It is not just Elon Musk, Bill Gates and Stephen Hawking who are freaking out about the rise of invincible machines. Yes, robots have the potential to outsmart us and destroy the human race. But first, artificial intelligence could make countless professions obsolete by the time my sons reach their 20s.
You do not exactly need to be Marty McFly to see the obvious threats to our children’s future careers.
Say you dream of sending your daughter off to Yale School of Medicine to become a radiologist. And why not? Radiologists in New York typically earn about $470,000, according to Salary.com.
But that job is suddenly looking iffy as A.I. gets better at reading scans. A start-up called Arterys, to cite just one example, already has a program that can perform a magnetic-resonance imaging analysis of blood flow through a heart in just 15 seconds, compared with the 45 minutes required by humans.
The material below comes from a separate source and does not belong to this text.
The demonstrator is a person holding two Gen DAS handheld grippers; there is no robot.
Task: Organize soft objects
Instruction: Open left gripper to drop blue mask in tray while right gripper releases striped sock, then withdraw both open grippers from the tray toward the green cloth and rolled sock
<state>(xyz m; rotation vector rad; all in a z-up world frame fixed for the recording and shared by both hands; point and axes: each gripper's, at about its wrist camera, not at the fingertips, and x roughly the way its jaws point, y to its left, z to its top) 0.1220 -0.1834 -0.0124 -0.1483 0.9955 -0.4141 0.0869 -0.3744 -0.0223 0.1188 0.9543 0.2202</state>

Maybe she wants to be a surgeon, but that job may not be safe, either. Robots already assist surgeons in removing damaged organs and cancerous tissue, according to Scientific American. Last year, a prototype robotic surgeon called STAR (Smart Tissue Autonomous Robot) outperformed human surgeons in a test in which both had to repair the severed intestine of a live pig.
So perhaps your daughter detours to law school to become a rainmaking corporate lawyer. Skies are cloudy in that profession, too. Any legal job that involves lots of mundane document review (and that’s a lot of what lawyers do) is vulnerable.
Software programs are already being used by companies including JPMorgan Chase & Company to scan legal papers and predict what documents are relevant, saving lots of billable hours. Kira Systems, for example, has reportedly cut the time that some lawyers need to review contracts by 20 to 60 percent.
As a matter of professional survival, I would like to assure my children that journalism is immune, but that is clearly a delusion. The Associated Press already has used a software program from a company called Automated Insights to churn out passable copy covering Wall Street earnings and some college sports, and last year awarded the bots the minor league baseball beat.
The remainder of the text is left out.